28-Nov-2018: I’ve added a small update at the end on how to prevent
‘handle collisions’ with a per-slot generation counter

Original Post:

…wherein I talk a bit about how I’m doing dynamic memory management in C
and C++ these days which basically replaces raw- and smart-pointers with
‘index-handles’.

In my last blog post I was mentioning
pointer- and allocation-free programming, but was skipping over
the details. This is what the following blog post is
about.

This is all based on the (sometimes painful) experience of wrestling for 15+
years with fairly big C++ code bases (0.5 to around 1 mloc) where memory is
often managed through smart pointers. The worst case being tens- to
hundreds-of-thousands of small C++ objects, each in its own heap
allocation, pointing to each other through smart pointers. While such code
is quite robust in terms of memory corruption (segfaults and corruption
rarely happens, since most attempts are caught by asserts when dereferencing
smart pointers), this type of ‘object spiderweb code’ is also dog-slow
without obvious starting points for optimization, since the entire code is full of
cache misses. Other typical problems are memory fragmentation and ‘fake
memory leaks’ because a forgotten smart pointer prevents freeing the
underlying memory (I call them ‘fake leaks’ because this type of leaks cannot
be caught by memory debugging tools).

Nothing presented here is particularly new or clever, it’s just
a collection of a few simple ideas which together work fairly well in bigger
code bases to prevent (or at least detect early) a number of common
memory-related problems in C and C++, and may even be useful in higher-level
garbage-collected languages to reduce pressure on the garbage collector.

However, the underlying design philosophy doesn’t fit very well into a
classical OOP world where applications are built from small autonomous
objects interacting with each other. That’s why it’s also quite tricky to
implement those ideas in a big existing OOP code base, where object creation
and destruction happens ‘decentralized’ all over the code.

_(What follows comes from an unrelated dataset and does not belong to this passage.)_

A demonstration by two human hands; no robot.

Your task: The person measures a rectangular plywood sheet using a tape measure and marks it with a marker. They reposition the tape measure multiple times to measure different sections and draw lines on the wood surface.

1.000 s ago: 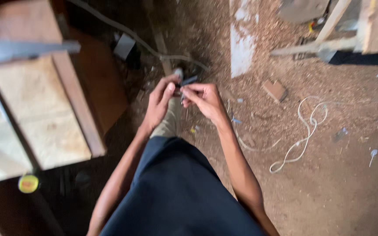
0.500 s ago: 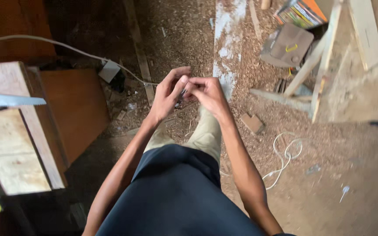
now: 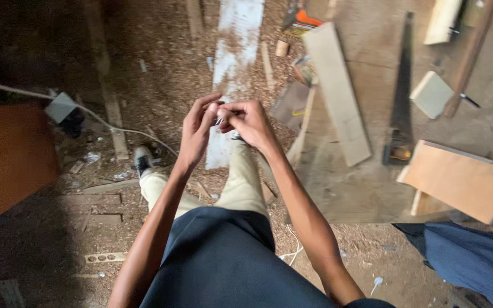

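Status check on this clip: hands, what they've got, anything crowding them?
Left hand and right hand together, fingertips pinching a small metal item, too small to identify. Handsaw and plank lie apart, on the right. Nothing crowding the hands.

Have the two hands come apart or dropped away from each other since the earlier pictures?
No. The left hand and right hand remain pressed together, pinching a small item. The camera itself swung, so drift against the sawdust floor cannot be judged.

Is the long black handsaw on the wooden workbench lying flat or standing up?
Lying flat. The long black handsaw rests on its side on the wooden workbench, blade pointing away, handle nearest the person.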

The approach described here works very well though with a data-oriented
architecture, where central systems work on arrays of data items packed
tightly in memory.

Most of the following blog post is written from a game developer’s
perspective, but should also apply to other areas where a program needs to
juggle a few hundred to a few million objects (or generally ‘data items’) in
memory, and where such items are created and destroyed frequently.

The gist is:

  • move all memory management into centralized systems (like rendering, physics, animation, …), with the systems being the sole owner of their memory allocations
  • group items of the same type into arrays, and treat the array base pointer as system-private
  • when creating an item, only return an ‘index-handle’ to the outside world, not a pointer to the item
  • in the index-handles, only use as many bits as needed for the array index, and use the remaining bits for additional memory safety checks
  • only convert a handle to a pointer when absolutely needed, and don’t store the pointer anywhere

I’ll explain each of those points in detail below. But the idea is basically
that common ‘user-level’ code doesn’t directly call memory allocation
functions (like malloc, new or make_shared/make_unique), and reduces the use
of pointers to an absolute minimum (only as short-lived references when
direct memory access to an item is absolutely needed). Most importantly,
pointers are never the ‘owner’ of an item’s underlying memory.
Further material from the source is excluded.